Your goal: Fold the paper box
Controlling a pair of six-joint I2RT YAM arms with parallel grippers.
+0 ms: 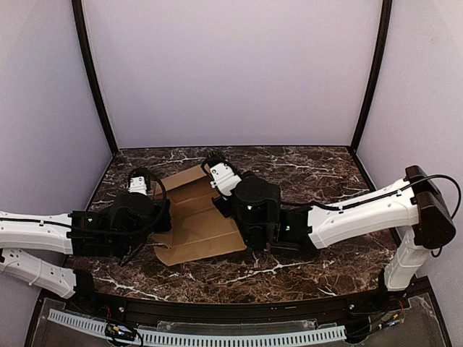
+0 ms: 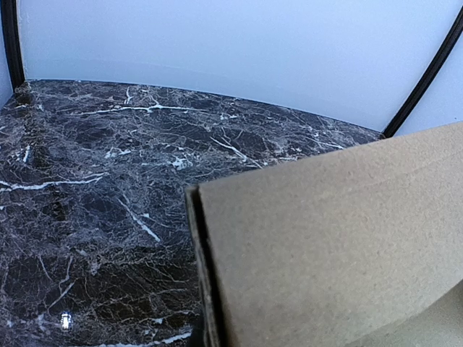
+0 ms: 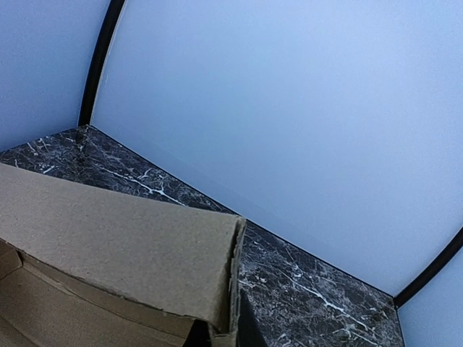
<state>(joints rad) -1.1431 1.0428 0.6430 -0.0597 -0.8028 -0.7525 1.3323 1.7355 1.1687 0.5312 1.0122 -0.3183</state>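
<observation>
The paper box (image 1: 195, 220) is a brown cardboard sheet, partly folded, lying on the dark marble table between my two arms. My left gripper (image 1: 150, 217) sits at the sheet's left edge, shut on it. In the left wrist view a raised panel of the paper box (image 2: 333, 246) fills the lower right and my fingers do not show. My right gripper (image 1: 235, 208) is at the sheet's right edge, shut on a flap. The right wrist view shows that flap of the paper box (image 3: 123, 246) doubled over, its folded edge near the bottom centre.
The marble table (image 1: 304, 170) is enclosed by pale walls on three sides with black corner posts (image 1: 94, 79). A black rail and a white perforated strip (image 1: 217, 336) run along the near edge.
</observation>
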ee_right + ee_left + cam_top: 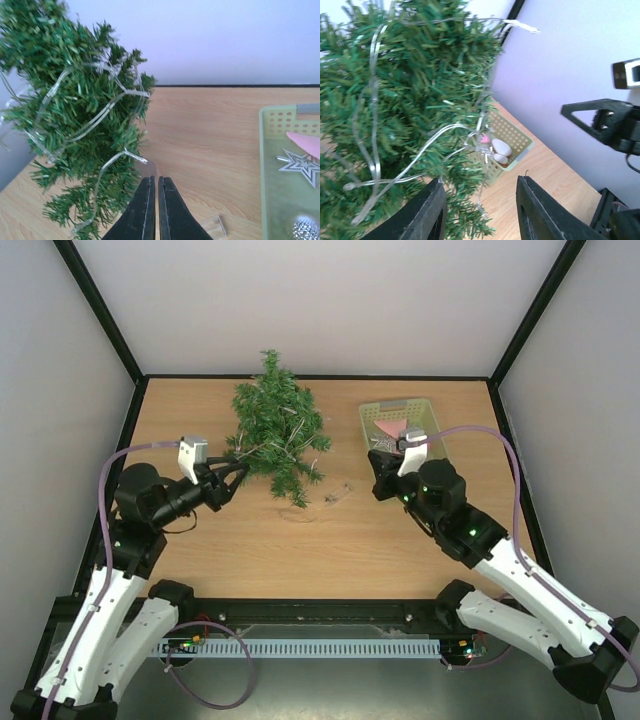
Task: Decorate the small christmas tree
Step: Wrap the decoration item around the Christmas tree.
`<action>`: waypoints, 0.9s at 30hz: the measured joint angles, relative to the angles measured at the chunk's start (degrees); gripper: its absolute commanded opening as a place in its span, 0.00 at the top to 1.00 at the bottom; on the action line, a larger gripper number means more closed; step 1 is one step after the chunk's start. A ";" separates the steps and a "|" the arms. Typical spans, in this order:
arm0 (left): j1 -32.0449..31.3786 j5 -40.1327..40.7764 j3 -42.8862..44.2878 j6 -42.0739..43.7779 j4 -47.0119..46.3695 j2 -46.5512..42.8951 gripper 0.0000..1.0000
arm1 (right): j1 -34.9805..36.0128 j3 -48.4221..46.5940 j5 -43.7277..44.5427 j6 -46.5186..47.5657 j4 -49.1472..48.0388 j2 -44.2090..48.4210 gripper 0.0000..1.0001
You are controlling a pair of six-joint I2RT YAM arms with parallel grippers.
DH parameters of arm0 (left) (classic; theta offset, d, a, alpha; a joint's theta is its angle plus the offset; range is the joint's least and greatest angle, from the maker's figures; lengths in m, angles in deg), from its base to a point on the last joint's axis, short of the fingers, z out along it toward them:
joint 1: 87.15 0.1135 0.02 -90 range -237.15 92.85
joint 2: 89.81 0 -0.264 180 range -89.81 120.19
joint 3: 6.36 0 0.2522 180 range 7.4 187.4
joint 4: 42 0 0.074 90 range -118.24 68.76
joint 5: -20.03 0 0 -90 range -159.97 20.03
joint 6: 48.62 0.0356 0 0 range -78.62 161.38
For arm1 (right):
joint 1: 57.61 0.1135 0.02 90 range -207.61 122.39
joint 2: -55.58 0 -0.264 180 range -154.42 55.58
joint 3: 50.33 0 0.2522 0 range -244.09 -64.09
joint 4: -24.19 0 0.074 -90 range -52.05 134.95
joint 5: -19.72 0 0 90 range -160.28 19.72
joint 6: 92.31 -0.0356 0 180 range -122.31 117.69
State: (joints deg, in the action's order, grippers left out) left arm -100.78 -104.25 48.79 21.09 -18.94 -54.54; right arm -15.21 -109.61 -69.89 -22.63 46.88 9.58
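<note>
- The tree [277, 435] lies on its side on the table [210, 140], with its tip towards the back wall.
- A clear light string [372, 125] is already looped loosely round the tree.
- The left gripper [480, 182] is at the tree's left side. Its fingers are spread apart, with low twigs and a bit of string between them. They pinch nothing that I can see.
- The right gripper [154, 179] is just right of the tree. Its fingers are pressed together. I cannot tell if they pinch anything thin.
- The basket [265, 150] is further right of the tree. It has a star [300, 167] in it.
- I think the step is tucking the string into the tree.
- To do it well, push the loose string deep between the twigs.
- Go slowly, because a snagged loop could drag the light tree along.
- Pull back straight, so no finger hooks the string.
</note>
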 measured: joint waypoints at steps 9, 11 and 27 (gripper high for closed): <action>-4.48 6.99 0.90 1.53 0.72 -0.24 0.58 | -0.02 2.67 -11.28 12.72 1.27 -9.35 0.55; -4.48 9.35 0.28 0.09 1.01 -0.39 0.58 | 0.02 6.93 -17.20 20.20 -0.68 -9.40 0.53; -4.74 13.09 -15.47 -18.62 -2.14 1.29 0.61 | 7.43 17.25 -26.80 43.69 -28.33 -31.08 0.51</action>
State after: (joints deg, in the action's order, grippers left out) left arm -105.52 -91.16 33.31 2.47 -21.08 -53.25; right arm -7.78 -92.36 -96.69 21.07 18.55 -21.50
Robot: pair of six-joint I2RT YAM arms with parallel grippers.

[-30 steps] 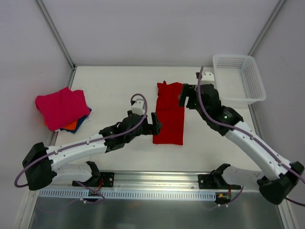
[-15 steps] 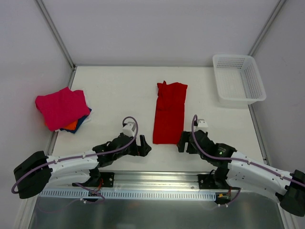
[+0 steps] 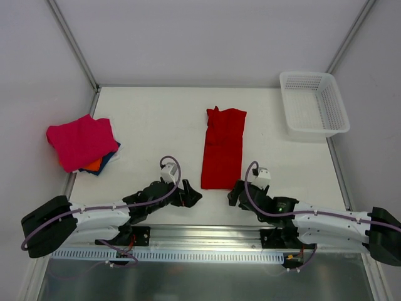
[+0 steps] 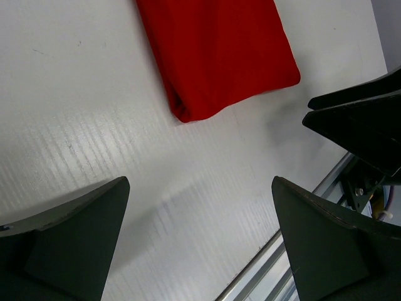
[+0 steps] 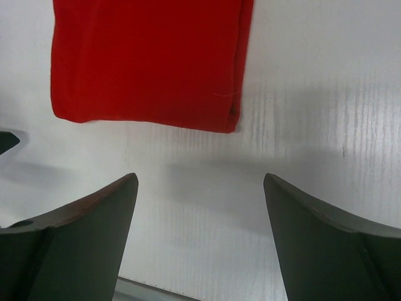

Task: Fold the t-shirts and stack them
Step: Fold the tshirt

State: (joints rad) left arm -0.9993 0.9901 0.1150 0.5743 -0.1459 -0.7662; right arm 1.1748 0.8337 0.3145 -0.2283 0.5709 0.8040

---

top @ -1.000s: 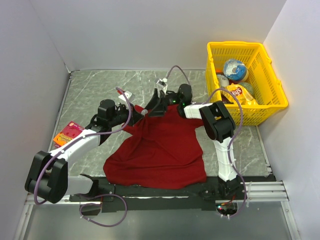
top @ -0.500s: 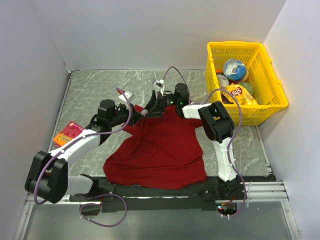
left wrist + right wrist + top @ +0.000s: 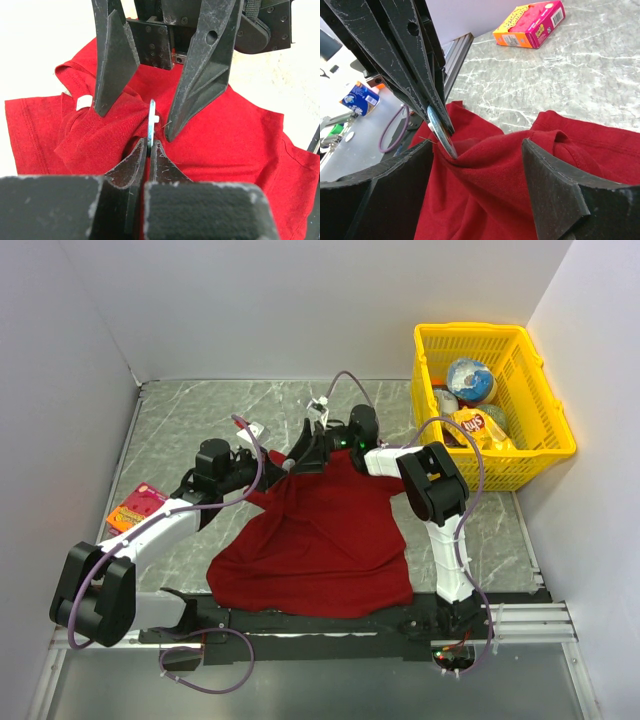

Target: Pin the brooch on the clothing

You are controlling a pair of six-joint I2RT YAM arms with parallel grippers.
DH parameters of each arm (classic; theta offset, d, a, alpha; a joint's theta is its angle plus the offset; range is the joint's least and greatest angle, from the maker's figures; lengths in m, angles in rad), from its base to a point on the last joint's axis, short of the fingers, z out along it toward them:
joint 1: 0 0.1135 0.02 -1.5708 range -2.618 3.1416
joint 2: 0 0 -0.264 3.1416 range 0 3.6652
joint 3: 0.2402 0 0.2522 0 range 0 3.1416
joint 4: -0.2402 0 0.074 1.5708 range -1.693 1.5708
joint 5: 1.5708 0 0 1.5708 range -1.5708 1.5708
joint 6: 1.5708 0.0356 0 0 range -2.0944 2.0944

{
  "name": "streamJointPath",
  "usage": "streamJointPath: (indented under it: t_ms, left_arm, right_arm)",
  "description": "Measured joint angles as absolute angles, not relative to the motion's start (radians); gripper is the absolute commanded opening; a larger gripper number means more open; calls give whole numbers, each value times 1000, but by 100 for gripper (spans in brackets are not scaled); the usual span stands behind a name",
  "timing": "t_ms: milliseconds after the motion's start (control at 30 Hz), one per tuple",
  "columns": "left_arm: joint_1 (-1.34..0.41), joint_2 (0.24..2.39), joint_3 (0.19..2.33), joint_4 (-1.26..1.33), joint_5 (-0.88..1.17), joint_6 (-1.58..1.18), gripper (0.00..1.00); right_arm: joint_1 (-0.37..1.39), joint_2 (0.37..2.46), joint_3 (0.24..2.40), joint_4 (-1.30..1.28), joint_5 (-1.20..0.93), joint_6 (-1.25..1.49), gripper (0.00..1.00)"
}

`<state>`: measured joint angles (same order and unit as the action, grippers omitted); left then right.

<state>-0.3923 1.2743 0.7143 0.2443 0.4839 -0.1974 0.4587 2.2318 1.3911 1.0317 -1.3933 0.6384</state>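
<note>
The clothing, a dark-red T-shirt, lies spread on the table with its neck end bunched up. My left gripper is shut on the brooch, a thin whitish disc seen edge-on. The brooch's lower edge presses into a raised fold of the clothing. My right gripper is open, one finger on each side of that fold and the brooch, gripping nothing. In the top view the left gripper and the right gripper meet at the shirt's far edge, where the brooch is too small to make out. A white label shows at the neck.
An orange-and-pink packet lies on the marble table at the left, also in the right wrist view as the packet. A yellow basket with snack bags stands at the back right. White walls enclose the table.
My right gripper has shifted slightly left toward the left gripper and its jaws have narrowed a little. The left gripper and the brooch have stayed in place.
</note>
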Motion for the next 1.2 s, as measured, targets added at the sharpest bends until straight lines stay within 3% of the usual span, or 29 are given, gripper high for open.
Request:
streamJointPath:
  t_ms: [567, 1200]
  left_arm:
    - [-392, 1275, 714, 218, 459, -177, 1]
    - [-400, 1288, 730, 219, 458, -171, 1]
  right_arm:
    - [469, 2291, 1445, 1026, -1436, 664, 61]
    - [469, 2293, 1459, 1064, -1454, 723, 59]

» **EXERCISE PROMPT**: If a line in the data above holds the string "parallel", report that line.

» **ANSWER TO THE EXERCISE**:
Controlling a pair of six-joint I2RT YAM arms with parallel grippers.
You are controlling a pair of six-joint I2RT YAM arms with parallel grippers.
Robot: pair of six-joint I2RT YAM arms with parallel grippers.
You are controlling a pair of six-joint I2RT YAM arms with parallel grippers.

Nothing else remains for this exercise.